For 5 days, over the weekend, I was on call. The hours sound stupid (24x5 equals a ridiculous 120), but really I was free from calls all except the last night, so it was much closer to 50 hours of time on site, which shouldn't have felt so bad, but it did, and I was so exhausted by the final night, that when they called me just shy of midnight to announce the death of a man we had been expecting for 5 days, I was afraid they might need to call me in, and was planning to negotiate another in house MD to declare his death, because I did not feel safe to drive by them.

I often get too busy to eat lunch, but I wasn't feeling hungry at breakfast, or supper either. Was it my gallbladder? But it wasn't painful, just uncomfortable. I had gained some abdominal weight since the end of summer, and that would explain the GERD. Maybe I was just resetting. Maybe I was exposed to a disease during the week. I had been in rooms with C difficile diarrhea, RSV, pneumococcal pneumonia, and other unexplained respiratory and diarrheal infections. Maybe I was fighting those off, or experiencing a mild form of the cold viruses going around.

The definition of depression cannot be made unless symptoms have been experienced for at least 2 weeks. I could not be depressed, but I felt increasingly depersonalized and numb, as there were daily visits to one dying skeleton whose family spent the entire time wishing he was dead, instead of looking around at each other and taking care of the living, other visits to a young woman who had spent ten years with chronic pain as such a terrible experience that she avoided potential treatment of a newly found cancer until it was untreatable, and was still waiting for it to be worse to do anything about her new steps. There was the 90 year old woman with two doting sons who advocated for her, but she still could not decide who to choose to be her decision maker, and was not yet ready to decide for herself while she still had her faculties, because she only had metastatic renal cancer that had spread up to her lungs and stomach, but she might not die for a while yet! There was an elderly man who was no longer able to take care of himself, who had been held a virtual hostage on the floor for months, awaiting a long term care bed. Both he, and the unhappy girl with cancer had been fed this pipe-dream of the next place being better, so therefore doing nothing to make it personal, even though they had been there for weeks, and would likely be there for weeks more. It was enough to drive a sane person to insanity. Decide your level of care! Put up Christmas decorations! Let your family visit! What are you waiting for? Tomorrow could be too late!

So, when I was hungry, once or twice, I ate. Sometimes I felt weak,  so I would make a salad, or eat some banana bread. I used up leftover bread in toast, and occasionally had a bowl of cereal. I had no fever, and I tried to get enough sleep, which I did.  But 10 days after my daughter's Opa was revived into an incomplete recovery, and now 2 days after the skeleton finally took his last breath, I am still exhausted, and not hungry.

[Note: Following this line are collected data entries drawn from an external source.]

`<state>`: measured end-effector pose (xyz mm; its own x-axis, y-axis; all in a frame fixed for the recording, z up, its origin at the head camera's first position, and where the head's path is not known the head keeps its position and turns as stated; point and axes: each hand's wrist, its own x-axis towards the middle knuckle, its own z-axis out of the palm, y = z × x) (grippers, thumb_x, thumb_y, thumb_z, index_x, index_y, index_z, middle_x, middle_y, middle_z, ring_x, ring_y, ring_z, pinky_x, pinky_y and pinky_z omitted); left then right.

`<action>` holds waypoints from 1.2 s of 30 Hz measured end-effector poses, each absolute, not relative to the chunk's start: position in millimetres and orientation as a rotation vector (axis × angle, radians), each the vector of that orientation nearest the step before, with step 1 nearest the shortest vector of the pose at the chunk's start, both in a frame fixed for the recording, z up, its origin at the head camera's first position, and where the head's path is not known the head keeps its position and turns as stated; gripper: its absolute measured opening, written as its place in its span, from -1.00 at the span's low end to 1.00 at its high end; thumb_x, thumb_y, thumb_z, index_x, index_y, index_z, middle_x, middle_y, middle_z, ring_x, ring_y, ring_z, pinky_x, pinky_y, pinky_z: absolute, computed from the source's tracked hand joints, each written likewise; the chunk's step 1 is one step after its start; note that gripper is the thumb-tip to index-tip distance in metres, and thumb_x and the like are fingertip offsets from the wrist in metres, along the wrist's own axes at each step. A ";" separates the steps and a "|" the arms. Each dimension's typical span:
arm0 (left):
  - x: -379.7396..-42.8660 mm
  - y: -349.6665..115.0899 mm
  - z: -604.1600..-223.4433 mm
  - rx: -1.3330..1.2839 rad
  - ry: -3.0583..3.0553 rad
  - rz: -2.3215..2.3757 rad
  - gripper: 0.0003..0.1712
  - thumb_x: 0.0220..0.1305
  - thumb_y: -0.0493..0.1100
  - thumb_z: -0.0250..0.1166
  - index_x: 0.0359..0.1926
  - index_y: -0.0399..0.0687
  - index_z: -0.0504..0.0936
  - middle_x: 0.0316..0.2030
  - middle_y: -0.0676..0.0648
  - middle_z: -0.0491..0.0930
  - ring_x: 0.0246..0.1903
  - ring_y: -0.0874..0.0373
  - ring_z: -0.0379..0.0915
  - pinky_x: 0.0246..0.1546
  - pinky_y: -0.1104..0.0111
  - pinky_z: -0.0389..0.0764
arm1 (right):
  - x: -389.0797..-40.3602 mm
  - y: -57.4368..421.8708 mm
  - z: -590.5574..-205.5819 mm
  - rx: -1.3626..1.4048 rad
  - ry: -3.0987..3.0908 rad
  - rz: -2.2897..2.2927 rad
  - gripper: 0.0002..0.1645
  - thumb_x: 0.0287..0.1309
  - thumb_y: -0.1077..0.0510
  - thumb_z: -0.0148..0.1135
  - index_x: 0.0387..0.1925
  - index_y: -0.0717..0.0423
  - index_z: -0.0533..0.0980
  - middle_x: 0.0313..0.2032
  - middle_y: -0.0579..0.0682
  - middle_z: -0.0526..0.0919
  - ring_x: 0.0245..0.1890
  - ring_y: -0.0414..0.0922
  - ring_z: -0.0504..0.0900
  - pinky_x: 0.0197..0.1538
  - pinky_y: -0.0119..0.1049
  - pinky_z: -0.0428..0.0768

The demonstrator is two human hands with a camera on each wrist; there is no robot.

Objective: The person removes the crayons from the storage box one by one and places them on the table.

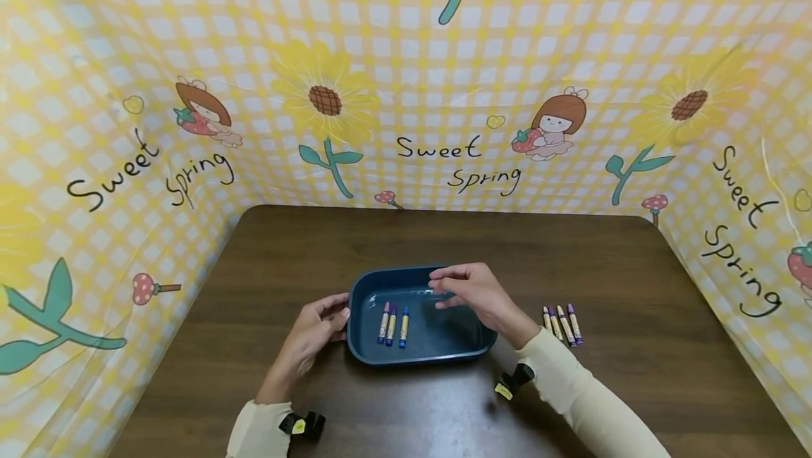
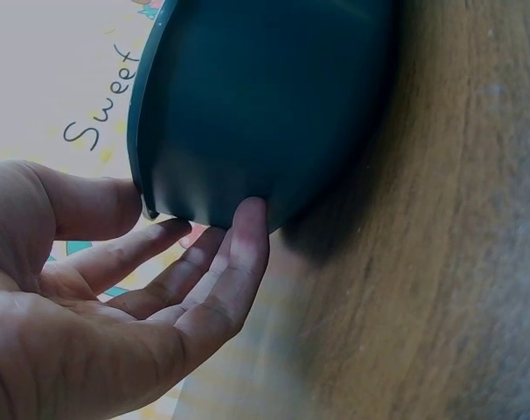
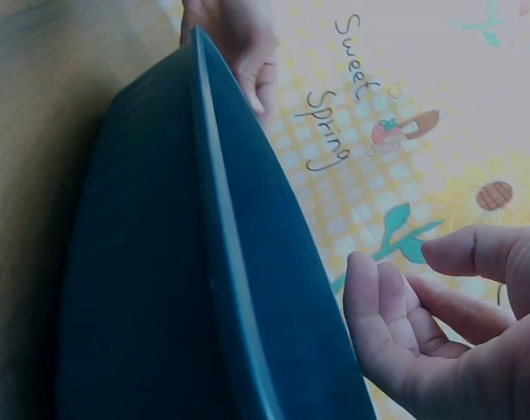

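Observation:
A dark blue rectangular tray (image 1: pixel 438 352) rests on the table, with three crayons (image 1: pixel 392 325) lying side by side in its left half. My left hand (image 1: pixel 314 331) holds the tray's left end. In the left wrist view its thumb is at the rim and its fingertips (image 2: pixel 249 219) meet the outer wall. Over the tray's right half hangs my right hand (image 1: pixel 476 292), fingers loosely bent and a gap between thumb and fingers. Nothing shows in that gap in the right wrist view, where the hand (image 3: pixel 440 324) is beside the tray's far rim.
Several more crayons (image 1: pixel 562 325) lie in a row on the brown table (image 1: pixel 406 409), right of the tray and past my right wrist. A yellow checked cloth (image 1: pixel 419 77) printed with flowers and lettering stands behind the table and along both sides.

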<state>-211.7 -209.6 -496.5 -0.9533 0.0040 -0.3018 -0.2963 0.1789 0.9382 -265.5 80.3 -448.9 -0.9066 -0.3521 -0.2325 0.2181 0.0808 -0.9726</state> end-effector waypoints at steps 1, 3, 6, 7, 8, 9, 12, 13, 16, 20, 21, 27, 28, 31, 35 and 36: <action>-211.6 -209.7 -496.6 -0.286 2.220 1.854 -0.58 0.32 -0.24 0.09 0.20 -0.11 0.40 0.06 -0.22 0.48 -0.16 0.06 0.51 -0.23 0.27 0.64 | -265.5 77.9 -449.7 -0.138 1.955 -1.868 -0.70 0.09 0.21 0.24 -0.11 0.24 0.58 -0.05 0.27 0.61 -0.16 0.03 0.65 -0.11 -0.01 0.62; -211.5 -209.8 -497.0 -0.283 2.221 1.856 -0.58 0.32 -0.23 0.09 0.20 -0.11 0.40 0.06 -0.22 0.48 -0.16 0.06 0.51 -0.23 0.27 0.64 | -265.3 73.3 -451.6 -0.153 1.947 -1.845 -0.66 0.10 0.21 0.24 -0.08 0.27 0.56 -0.04 0.30 0.60 -0.17 0.01 0.65 -0.11 -0.01 0.62; -211.7 -210.2 -498.0 -0.292 2.218 1.861 -0.59 0.33 -0.23 0.09 0.19 -0.10 0.41 0.06 -0.22 0.49 -0.17 0.07 0.50 -0.24 0.27 0.64 | -265.0 66.7 -454.4 -0.169 1.938 -1.821 -0.62 0.11 0.21 0.23 -0.04 0.31 0.53 -0.03 0.30 0.59 -0.15 0.01 0.64 -0.12 -0.03 0.63; -211.6 -210.2 -498.2 -0.292 2.217 1.862 -0.59 0.33 -0.23 0.09 0.19 -0.10 0.41 0.06 -0.22 0.49 -0.17 0.08 0.50 -0.24 0.27 0.64 | -264.9 64.6 -455.4 -0.170 1.930 -1.821 -0.61 0.11 0.21 0.23 -0.03 0.33 0.52 -0.03 0.30 0.59 -0.14 0.02 0.64 -0.12 -0.03 0.63; -211.5 -210.2 -498.6 -0.289 2.216 1.862 -0.59 0.33 -0.23 0.08 0.19 -0.10 0.41 0.06 -0.22 0.48 -0.17 0.08 0.50 -0.24 0.27 0.64 | -264.5 62.6 -456.0 -0.174 1.926 -1.818 -0.59 0.11 0.22 0.23 -0.02 0.35 0.51 -0.03 0.30 0.60 -0.12 0.06 0.63 -0.13 -0.03 0.63; -211.6 -210.2 -499.0 -0.293 2.215 1.866 -0.59 0.32 -0.23 0.09 0.18 -0.09 0.42 0.05 -0.21 0.49 -0.17 0.08 0.50 -0.24 0.28 0.64 | -264.1 60.7 -456.6 -0.178 1.924 -1.815 -0.59 0.11 0.22 0.23 -0.01 0.36 0.51 -0.04 0.30 0.60 -0.10 0.09 0.61 -0.14 -0.04 0.64; -211.4 -210.1 -499.9 -0.285 2.213 1.874 -0.60 0.32 -0.23 0.09 0.18 -0.09 0.42 0.05 -0.21 0.49 -0.17 0.08 0.50 -0.24 0.27 0.64 | -262.8 55.8 -458.2 -0.194 1.926 -1.794 -0.62 0.12 0.22 0.21 -0.03 0.35 0.52 -0.06 0.29 0.61 -0.05 0.17 0.58 -0.17 -0.07 0.65; -211.2 -210.0 -500.2 -0.283 2.212 1.875 -0.60 0.32 -0.23 0.09 0.18 -0.10 0.42 0.05 -0.21 0.49 -0.17 0.08 0.51 -0.24 0.27 0.64 | -262.4 54.5 -458.6 -0.201 1.924 -1.786 -0.63 0.13 0.22 0.20 -0.04 0.34 0.53 -0.05 0.30 0.60 -0.04 0.19 0.57 -0.18 -0.08 0.65; -210.8 -209.9 -500.7 -0.286 2.206 1.882 -0.59 0.32 -0.24 0.09 0.18 -0.10 0.42 0.05 -0.22 0.50 -0.18 0.08 0.51 -0.23 0.25 0.64 | -260.9 50.8 -460.2 -0.226 1.917 -1.757 -0.67 0.15 0.23 0.17 -0.06 0.32 0.54 -0.05 0.32 0.58 -0.07 0.16 0.59 -0.19 -0.10 0.66; -211.1 -209.6 -500.1 -0.284 2.200 1.891 -0.59 0.32 -0.24 0.10 0.18 -0.11 0.42 0.04 -0.23 0.50 -0.18 0.08 0.52 -0.22 0.23 0.65 | -259.6 45.0 -460.9 -0.246 1.897 -1.726 -0.67 0.15 0.23 0.17 -0.07 0.34 0.54 -0.05 0.36 0.56 -0.10 0.11 0.61 -0.19 -0.11 0.66; -211.3 -209.5 -499.5 -0.279 2.200 1.892 -0.59 0.32 -0.24 0.09 0.18 -0.12 0.42 0.04 -0.23 0.50 -0.18 0.07 0.52 -0.22 0.23 0.65 | -259.6 43.4 -460.8 -0.246 1.896 -1.716 -0.66 0.15 0.22 0.18 -0.06 0.35 0.53 -0.05 0.35 0.56 -0.10 0.11 0.61 -0.19 -0.11 0.66; -211.6 -209.9 -497.7 -0.278 2.201 1.893 -0.60 0.33 -0.22 0.08 0.18 -0.12 0.41 0.05 -0.23 0.49 -0.16 0.05 0.51 -0.23 0.25 0.65 | -259.1 35.8 -462.4 -0.214 1.885 -1.652 -0.61 0.11 0.20 0.22 -0.05 0.36 0.52 -0.05 0.29 0.60 -0.05 0.12 0.60 -0.21 -0.13 0.66; -212.0 -209.9 -497.3 -0.284 2.201 1.897 -0.60 0.33 -0.21 0.09 0.18 -0.12 0.42 0.05 -0.23 0.49 -0.16 0.06 0.51 -0.23 0.25 0.65 | -259.3 34.9 -462.4 -0.207 1.882 -1.644 -0.61 0.11 0.20 0.22 -0.05 0.37 0.52 -0.05 0.28 0.60 -0.06 0.11 0.61 -0.21 -0.13 0.66; -212.6 -209.8 -496.6 -0.281 2.199 1.892 -0.59 0.33 -0.21 0.09 0.19 -0.12 0.41 0.06 -0.24 0.49 -0.15 0.07 0.51 -0.22 0.25 0.65 | -260.0 32.6 -462.7 -0.188 1.882 -1.623 -0.62 0.12 0.21 0.21 -0.06 0.37 0.52 -0.07 0.26 0.61 -0.07 0.08 0.62 -0.21 -0.13 0.66; -212.2 -210.0 -497.4 -0.285 2.190 1.884 -0.59 0.33 -0.22 0.09 0.19 -0.11 0.41 0.06 -0.22 0.49 -0.16 0.08 0.51 -0.21 0.25 0.65 | -260.3 31.1 -464.2 -0.145 1.882 -1.613 -0.65 0.16 0.22 0.18 -0.05 0.37 0.52 -0.06 0.27 0.60 -0.07 0.08 0.63 -0.21 -0.13 0.66; -211.8 -210.1 -497.8 -0.285 2.188 1.881 -0.59 0.33 -0.22 0.08 0.19 -0.11 0.41 0.06 -0.22 0.49 -0.17 0.08 0.51 -0.21 0.25 0.64 | -260.4 31.3 -464.9 -0.132 1.887 -1.611 -0.65 0.17 0.22 0.17 -0.05 0.36 0.52 -0.06 0.27 0.60 -0.08 0.08 0.63 -0.21 -0.14 0.66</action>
<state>-211.8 -210.1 -497.8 -0.9517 0.0096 -0.3069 -0.3020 0.1517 0.9412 -260.4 31.3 -464.9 -0.7869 -0.4680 -0.4021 0.3236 0.2419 -0.9148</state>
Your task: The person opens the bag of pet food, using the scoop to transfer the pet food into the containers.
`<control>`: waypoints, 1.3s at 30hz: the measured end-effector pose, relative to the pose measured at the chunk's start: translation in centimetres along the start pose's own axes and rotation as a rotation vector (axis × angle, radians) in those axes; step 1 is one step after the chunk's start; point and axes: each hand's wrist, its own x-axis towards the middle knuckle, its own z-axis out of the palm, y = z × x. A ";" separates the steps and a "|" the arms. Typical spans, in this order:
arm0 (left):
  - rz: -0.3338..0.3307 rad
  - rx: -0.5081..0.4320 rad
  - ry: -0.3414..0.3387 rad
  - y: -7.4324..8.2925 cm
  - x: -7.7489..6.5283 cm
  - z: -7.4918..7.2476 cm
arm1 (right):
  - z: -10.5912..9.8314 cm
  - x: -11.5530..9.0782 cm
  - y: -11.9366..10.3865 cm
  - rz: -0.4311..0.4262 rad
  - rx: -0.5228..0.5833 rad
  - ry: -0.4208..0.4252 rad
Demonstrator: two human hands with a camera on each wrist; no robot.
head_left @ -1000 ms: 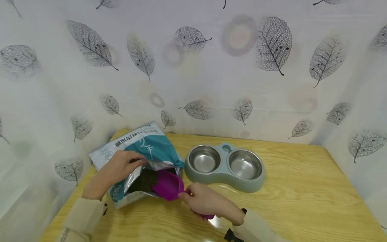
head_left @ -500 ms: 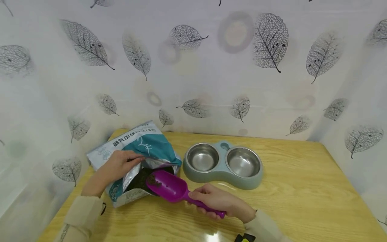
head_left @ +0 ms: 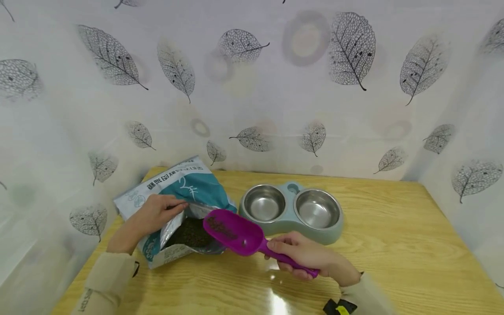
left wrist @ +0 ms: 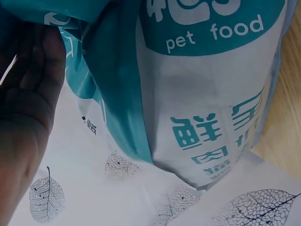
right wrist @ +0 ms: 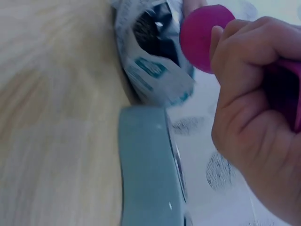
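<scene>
A teal-and-white pet food bag (head_left: 204, 186) lies on its side at the left, its mouth facing me. Dark brown kibble (head_left: 190, 234) shows inside. My left hand (head_left: 155, 216) pinches the upper edge of the mouth and holds it up; in the left wrist view, the bag's front (left wrist: 188, 89) fills much of the picture beside the hand (left wrist: 28, 99). My right hand (head_left: 301, 256) grips the handle of a purple scoop (head_left: 246, 238). Some kibble lies in the scoop, mostly toward its tip, which overlaps the bag's mouth in the head view. The right wrist view shows the fingers (right wrist: 249, 61) curled round the handle.
Right of the bag stands a blue-grey double feeder (head_left: 291, 223) with two steel bowls, both with bare bottoms. The wooden table (head_left: 393, 245) extends to the right. A leaf-print curtain (head_left: 275, 96) hangs behind and along both sides.
My right hand has drawn the scoop out of the bag's mouth, up and to the right, with kibble now in it. The left hand still holds the bag's edge in place.
</scene>
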 end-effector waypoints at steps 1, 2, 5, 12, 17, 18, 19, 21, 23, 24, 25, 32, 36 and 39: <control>-0.004 0.000 0.003 0.0 0.0 0.0 | -0.4 -0.3 -0.2 -0.014 0.006 -0.001; -0.009 0.002 0.006 -0.1 0.0 0.1 | -0.7 -0.7 -0.4 -0.021 0.008 0.009; -0.019 0.008 0.021 -0.1 -0.1 0.2 | -1.9 -1.6 -0.9 -0.018 -0.001 0.053; -0.034 0.018 0.014 -0.2 0.0 0.5 | -4.5 -3.8 -2.9 0.059 -0.257 0.266; -0.102 0.021 -0.014 0.1 -0.1 0.3 | -5.6 -4.5 -4.6 0.125 -0.498 0.363; -0.113 0.024 -0.019 0.1 0.0 0.2 | -5.7 -4.6 -4.9 0.140 -0.537 0.381; -0.121 0.024 -0.023 0.2 0.0 0.2 | -5.7 -4.6 -5.1 0.151 -0.575 0.400; -0.127 0.027 -0.028 0.2 0.0 0.1 | -5.7 -4.5 -5.5 0.173 -0.638 0.441; -0.124 0.030 -0.030 0.3 0.0 0.1 | -5.5 -4.2 -5.7 0.183 -0.687 0.472; -0.119 0.030 -0.029 0.3 0.0 0.1 | -5.4 -4.0 -5.9 0.180 -0.708 0.483; -0.115 0.027 -0.028 0.3 0.0 0.0 | -5.3 -3.8 -5.9 0.177 -0.724 0.492; -0.102 0.029 -0.024 0.5 0.1 0.1 | -4.4 -2.1 -6.0 0.097 -0.977 0.575; -0.102 0.022 -0.032 0.3 0.1 0.1 | -4.0 -1.2 -5.6 0.013 -1.174 0.638; -0.098 0.015 -0.044 0.3 0.0 0.0 | -3.7 -0.9 -5.2 0.013 -1.230 0.669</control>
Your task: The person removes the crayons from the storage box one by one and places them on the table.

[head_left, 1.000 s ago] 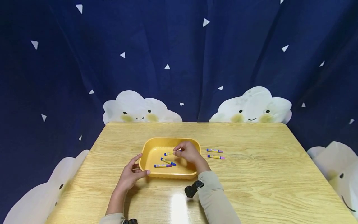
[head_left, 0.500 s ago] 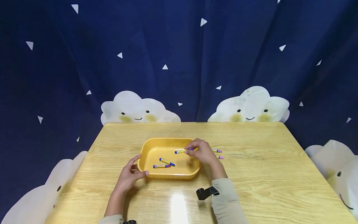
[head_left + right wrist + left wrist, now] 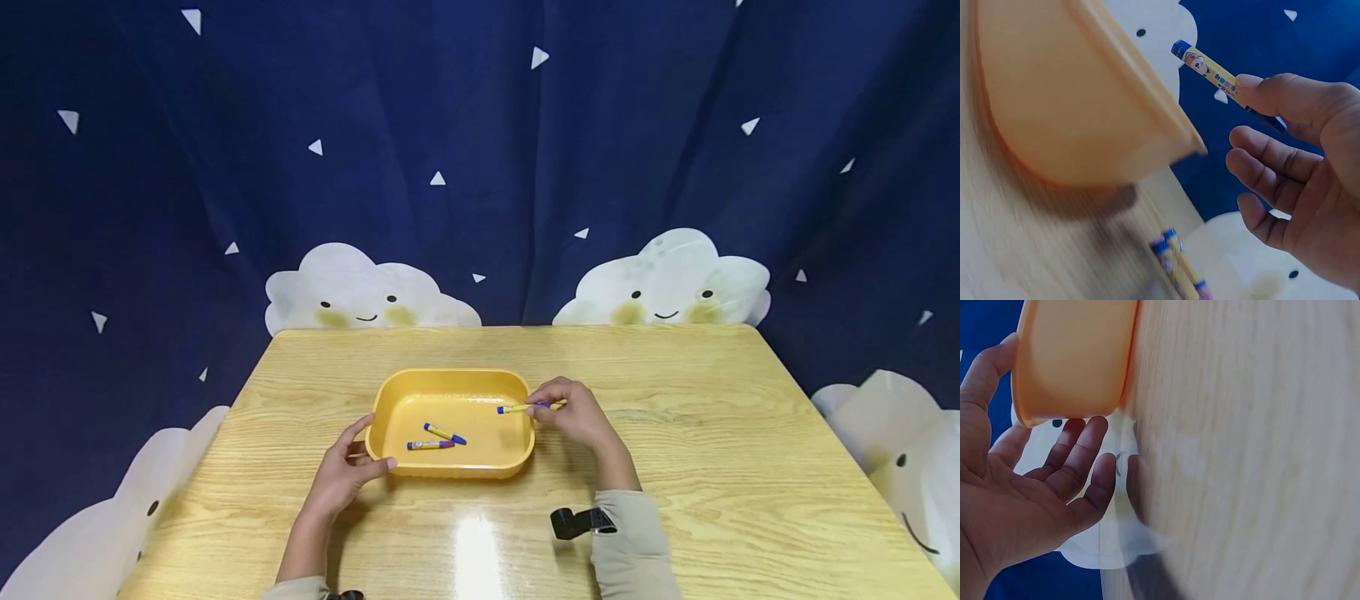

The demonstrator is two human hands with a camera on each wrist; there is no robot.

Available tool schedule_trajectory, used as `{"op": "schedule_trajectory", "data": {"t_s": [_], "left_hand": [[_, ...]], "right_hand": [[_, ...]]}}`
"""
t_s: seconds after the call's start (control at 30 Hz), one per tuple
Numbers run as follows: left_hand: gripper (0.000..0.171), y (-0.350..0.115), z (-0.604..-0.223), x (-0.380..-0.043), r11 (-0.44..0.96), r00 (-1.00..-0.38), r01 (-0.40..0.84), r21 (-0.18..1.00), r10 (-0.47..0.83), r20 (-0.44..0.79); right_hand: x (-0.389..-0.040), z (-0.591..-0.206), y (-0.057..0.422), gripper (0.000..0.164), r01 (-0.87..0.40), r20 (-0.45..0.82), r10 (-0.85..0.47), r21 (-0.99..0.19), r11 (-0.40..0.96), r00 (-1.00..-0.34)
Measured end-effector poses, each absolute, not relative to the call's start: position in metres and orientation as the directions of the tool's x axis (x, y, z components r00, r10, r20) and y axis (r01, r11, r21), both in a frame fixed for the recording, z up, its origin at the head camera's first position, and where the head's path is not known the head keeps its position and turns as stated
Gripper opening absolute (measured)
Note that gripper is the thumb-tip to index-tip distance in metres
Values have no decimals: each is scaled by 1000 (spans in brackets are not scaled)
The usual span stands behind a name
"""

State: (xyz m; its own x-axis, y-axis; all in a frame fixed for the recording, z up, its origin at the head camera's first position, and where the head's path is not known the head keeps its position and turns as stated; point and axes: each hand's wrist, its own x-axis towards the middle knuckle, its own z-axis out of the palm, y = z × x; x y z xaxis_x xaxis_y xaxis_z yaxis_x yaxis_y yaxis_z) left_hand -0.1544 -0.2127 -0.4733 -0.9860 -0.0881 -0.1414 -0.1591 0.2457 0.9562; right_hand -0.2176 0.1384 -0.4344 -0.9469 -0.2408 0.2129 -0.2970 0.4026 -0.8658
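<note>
A yellow tray [image 3: 487, 433] stands on the table. My left hand [image 3: 341, 475] holds its left end, the thumb on the near rim and fingers against the end wall. My right hand [image 3: 577, 414] is at the tray's right rim. Between thumb and forefinger it pinches a blue crayon [image 3: 1210, 72] in a yellow wrapper, raised above the rim; the other fingers are loosely bent. Inside the tray lie another blue crayon [image 3: 444, 433] and a purple crayon [image 3: 430, 445]. Two pink-tipped crayons [image 3: 1179, 265] lie side by side on the table, mostly hidden behind my right hand in the head view.
The wooden table [image 3: 712, 467] reaches out on both sides of the tray. A dark blue curtain [image 3: 420, 108] with white triangles and smiling clouds hangs behind it. Black cameras are strapped to both wrists.
My right hand has lifted the blue crayon from inside the tray and carried it right, to the right rim. It now covers the two table crayons. My left hand keeps its hold.
</note>
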Motion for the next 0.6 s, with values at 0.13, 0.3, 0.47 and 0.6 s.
{"op": "schedule_trajectory", "data": {"t_s": [0.13,0.3,0.47,0.6], "left_hand": [[81,-213,-473,-154,253,-986,-158,955,-87,-140],[80,-213,-472,-154,247,-987,-154,957,-82,-138],[80,-213,-472,-153,244,-986,-159,957,-82,-143],[80,-213,-472,-153,247,-986,-159,956,-82,-142]], "right_hand": [[-216,-440,150,8,-282,210,-218,-877,389,-953],[-214,-445,161,9,-279,213,-205,-880,385,-955],[-211,-449,170,11,-273,215,-189,-885,378,-958],[-202,-445,176,10,-237,181,-174,-891,387,-968]]}}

I don't think it's GERD, biliary obstruction, C diff,  or any other colitis, pneumonia, viral respiratory illness, or other physical ailment. I know it is not depression, and could hardly explain it by grief. I know I am burnt out, and that my stamina is terrible to have it happen in 4-5 days, but that doesn't explain my loss of appetite. I don't mind for now. I haven't binged since the night of the ice cream incident a week ago, which is extraordinary. But I wonder what is truly happening, so until it passes, I will continue to increase the list of the differentials, for now avoiding the worst ones that it could be: esophageal obstruction, extrinsic duodenal obstruction from a renal mass, pancreatic cancer; all diagnoses I saw this week. I'll take a TUMS, and reach out to friends. I'll take a walk, and keep hydrated. One day soon, I expect I will be hungry again. I hope it's before my next shift.